A couple people have asked me if one of the reasons I decided not to return home is because of fear. You can tell this question came from other SMs because only they will ever understand how you could be scared of returning home.


The truth is, it’s a valid question. There is a part of me that’s afraid of going home. It’s not that I’ve grown too comfortable here or that I won’t know how to reenter American society. It’s what happens if I walk out of the airport and wake up from this dream, and the dream turns fuzzy and difficult to remember, and maybe it wasn’t worth remembering in the first place. What if I go home and I forget the wisdom I’ve learned here? What I if go home and forget how to live without worrying about tomorrow? How to live with just enough. How to rely on God not because I’m being intentional and making time, but simply because I have to just to have a good day. What if I go home and forget about Roger and Leonel? Alvaro? Ricardo?


Luis.


Adrian.


Cristian.


Dixon.


Jhostin.


Daniel.


Ivan.


Erlin.


Bayron.


Zacarias.


Greciana.


Charlie.


They’re just names on a list to you. I don’t ever want them to be names in a list for me. I don’t want to go home and forget Who has brought me through this year and this life. I’m afraid I haven’t overcome any of the temptations of excess and comfort and greed, only that I just haven’t been presented with them. I’m not afraid of the world when I go back, I’m afraid of losing touch with the One who left that fear behind in the World’s Tomb.
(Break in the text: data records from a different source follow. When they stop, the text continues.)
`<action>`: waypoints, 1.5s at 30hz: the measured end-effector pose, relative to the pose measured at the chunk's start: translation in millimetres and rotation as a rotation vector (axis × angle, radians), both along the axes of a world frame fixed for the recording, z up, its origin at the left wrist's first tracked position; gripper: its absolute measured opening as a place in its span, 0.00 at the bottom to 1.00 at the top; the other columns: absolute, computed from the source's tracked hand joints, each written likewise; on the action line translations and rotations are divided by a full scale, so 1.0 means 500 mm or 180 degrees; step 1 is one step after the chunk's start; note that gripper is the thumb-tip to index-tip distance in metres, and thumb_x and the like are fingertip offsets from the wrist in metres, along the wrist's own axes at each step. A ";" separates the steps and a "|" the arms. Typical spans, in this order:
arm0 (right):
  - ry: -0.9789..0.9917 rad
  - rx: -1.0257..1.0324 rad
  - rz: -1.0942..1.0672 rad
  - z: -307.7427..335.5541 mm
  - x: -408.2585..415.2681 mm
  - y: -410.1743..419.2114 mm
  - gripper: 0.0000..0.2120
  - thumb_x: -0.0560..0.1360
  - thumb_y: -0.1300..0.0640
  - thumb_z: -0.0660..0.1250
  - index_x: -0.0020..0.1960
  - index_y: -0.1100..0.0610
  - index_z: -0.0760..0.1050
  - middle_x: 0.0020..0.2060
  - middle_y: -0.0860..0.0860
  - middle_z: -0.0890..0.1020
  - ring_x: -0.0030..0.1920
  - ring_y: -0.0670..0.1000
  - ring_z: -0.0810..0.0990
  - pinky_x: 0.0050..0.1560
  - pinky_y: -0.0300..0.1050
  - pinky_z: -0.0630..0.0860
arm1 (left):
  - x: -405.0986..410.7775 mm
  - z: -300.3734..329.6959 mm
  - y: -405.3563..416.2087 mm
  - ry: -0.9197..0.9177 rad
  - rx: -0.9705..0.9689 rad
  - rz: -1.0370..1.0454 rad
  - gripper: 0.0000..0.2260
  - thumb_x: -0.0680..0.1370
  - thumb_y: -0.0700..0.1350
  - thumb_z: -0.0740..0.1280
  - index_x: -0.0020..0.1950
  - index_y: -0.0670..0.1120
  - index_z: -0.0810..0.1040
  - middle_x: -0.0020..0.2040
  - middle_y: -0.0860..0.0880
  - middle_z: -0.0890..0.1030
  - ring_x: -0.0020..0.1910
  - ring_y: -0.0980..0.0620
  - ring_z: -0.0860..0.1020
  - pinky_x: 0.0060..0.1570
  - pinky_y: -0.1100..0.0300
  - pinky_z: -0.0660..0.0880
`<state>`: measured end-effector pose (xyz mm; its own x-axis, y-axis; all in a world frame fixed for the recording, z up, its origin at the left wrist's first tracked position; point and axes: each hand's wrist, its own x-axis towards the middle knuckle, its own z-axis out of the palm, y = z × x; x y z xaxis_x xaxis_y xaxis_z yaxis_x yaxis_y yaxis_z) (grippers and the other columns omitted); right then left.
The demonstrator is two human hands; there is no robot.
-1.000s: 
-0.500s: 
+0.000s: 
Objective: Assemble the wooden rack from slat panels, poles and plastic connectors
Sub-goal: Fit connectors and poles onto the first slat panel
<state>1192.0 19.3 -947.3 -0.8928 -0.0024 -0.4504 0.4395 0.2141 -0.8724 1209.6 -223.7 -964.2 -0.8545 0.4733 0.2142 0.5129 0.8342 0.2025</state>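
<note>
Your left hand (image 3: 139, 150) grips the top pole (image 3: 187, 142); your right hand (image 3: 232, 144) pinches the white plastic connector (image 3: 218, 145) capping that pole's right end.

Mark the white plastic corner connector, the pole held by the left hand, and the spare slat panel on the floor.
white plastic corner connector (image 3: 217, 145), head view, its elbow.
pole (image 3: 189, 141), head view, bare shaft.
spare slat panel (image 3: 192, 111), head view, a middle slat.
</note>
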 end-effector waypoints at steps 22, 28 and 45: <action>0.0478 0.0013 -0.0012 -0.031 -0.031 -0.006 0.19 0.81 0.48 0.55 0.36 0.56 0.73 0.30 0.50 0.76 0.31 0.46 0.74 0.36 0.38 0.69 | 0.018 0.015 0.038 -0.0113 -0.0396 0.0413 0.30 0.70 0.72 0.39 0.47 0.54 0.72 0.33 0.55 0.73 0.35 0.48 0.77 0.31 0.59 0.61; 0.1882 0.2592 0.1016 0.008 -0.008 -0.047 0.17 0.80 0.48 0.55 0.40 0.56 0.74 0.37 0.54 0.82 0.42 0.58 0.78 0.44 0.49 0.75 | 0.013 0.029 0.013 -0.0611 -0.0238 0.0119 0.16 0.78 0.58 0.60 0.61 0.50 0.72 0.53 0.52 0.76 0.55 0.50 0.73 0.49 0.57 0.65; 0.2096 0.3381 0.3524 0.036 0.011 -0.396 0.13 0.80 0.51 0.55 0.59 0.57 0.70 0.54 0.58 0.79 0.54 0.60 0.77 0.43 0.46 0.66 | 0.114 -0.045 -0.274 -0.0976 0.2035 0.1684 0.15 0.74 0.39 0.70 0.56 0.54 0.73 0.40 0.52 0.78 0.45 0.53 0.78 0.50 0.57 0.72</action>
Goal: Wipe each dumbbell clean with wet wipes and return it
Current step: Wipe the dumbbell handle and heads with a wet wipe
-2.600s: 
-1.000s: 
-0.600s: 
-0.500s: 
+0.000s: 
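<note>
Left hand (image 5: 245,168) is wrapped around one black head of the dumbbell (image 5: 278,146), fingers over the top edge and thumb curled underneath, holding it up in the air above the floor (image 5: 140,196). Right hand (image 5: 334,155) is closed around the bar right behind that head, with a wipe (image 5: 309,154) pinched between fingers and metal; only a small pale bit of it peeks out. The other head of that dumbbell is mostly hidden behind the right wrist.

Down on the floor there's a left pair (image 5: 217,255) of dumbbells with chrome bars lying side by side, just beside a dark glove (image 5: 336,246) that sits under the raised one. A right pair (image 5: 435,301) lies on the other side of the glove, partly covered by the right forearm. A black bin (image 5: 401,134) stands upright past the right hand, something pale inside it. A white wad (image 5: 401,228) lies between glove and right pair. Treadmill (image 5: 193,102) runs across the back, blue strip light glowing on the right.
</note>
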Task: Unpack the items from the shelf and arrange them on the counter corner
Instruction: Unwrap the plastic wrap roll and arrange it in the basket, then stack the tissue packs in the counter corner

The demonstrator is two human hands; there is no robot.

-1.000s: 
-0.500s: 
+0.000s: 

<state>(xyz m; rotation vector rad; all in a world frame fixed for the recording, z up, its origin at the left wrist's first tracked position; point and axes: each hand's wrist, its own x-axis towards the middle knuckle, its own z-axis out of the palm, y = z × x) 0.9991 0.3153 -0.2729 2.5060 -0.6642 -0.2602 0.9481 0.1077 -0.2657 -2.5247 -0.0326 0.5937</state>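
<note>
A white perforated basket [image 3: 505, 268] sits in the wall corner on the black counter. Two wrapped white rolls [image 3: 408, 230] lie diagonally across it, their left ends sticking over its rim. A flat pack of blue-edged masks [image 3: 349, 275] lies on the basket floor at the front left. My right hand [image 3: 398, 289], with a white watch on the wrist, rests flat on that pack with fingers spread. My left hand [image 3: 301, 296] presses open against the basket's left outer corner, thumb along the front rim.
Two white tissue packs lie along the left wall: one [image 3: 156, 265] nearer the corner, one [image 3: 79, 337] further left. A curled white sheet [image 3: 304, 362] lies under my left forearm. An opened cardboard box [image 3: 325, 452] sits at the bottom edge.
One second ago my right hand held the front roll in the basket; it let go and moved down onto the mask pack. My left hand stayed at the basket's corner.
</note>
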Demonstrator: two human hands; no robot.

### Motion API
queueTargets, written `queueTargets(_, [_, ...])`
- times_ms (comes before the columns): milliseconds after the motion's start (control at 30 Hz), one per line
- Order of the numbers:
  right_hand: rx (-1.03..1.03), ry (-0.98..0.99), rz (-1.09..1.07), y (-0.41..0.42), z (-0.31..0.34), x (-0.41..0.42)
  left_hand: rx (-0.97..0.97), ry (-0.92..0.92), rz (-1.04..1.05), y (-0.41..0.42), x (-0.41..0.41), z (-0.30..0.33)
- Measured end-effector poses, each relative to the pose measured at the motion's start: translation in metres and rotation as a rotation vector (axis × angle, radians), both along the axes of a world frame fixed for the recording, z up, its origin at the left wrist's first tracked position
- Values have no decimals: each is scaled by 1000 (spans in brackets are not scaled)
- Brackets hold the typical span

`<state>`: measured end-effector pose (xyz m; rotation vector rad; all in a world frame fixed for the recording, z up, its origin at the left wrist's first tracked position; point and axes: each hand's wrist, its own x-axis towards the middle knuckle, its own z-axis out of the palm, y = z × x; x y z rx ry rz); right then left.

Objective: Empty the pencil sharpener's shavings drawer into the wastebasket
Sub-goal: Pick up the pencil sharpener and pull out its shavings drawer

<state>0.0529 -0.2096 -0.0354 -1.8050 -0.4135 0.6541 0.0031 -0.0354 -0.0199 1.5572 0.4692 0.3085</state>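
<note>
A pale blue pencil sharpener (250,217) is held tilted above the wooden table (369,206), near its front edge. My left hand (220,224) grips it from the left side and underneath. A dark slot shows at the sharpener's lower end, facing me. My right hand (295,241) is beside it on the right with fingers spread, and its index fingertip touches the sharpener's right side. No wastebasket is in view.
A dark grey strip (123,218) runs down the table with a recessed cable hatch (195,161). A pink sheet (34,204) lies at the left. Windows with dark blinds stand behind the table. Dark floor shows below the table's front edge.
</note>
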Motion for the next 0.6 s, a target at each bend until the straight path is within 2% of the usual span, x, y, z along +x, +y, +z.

So that’s why I need to stay. I know my time will come to an end. I will have to go back home to excessive everythings and paralyzing comforts. I know Roger is going to lose yet another authority figure and guardian. I know Leonel will have to find someone else to make banana bread and that he will learn to stop calling house parents “Papa.” I know Alvaro’s life will be wound around a thread of abandonment and that he’ll come to think of it as his fault. I know Luis will borrow a cell phone from some future house parent and ask me the same question he asks his mom every week: “Are you coming?” And I’ll have to give the same response she gives him every week: “No.” I’m not coming back. I know someone will replace me in every single way that I provide for these kids, because God is really the one providing for them, and I am not the important one. I know one day I will have to say goodbye to Ricardo forever, and he will pretend that he doesn’t care, and I will pretend like I will ever be ok again.


Jesus had to say goodbye after only three short years. But He didn’t say goodbye after only two short years. I’m no Jesus, but I think He’s told me my time is not up either. The Good News is that Christ didn’t have to say goodbye forever. I don’t have to say goodbye forever either. I have to pretend that I will be ok because I never will be ok again. One day everything will be so much better than just ok.


That promise is why I came, and that’s why I have to stay. Just a little longer with these beautiful humans who I’ll miss the rest of my life. The rest of my life is a long time to miss these people. The rest of my life is nothing at all in the blinding infinity that comes after.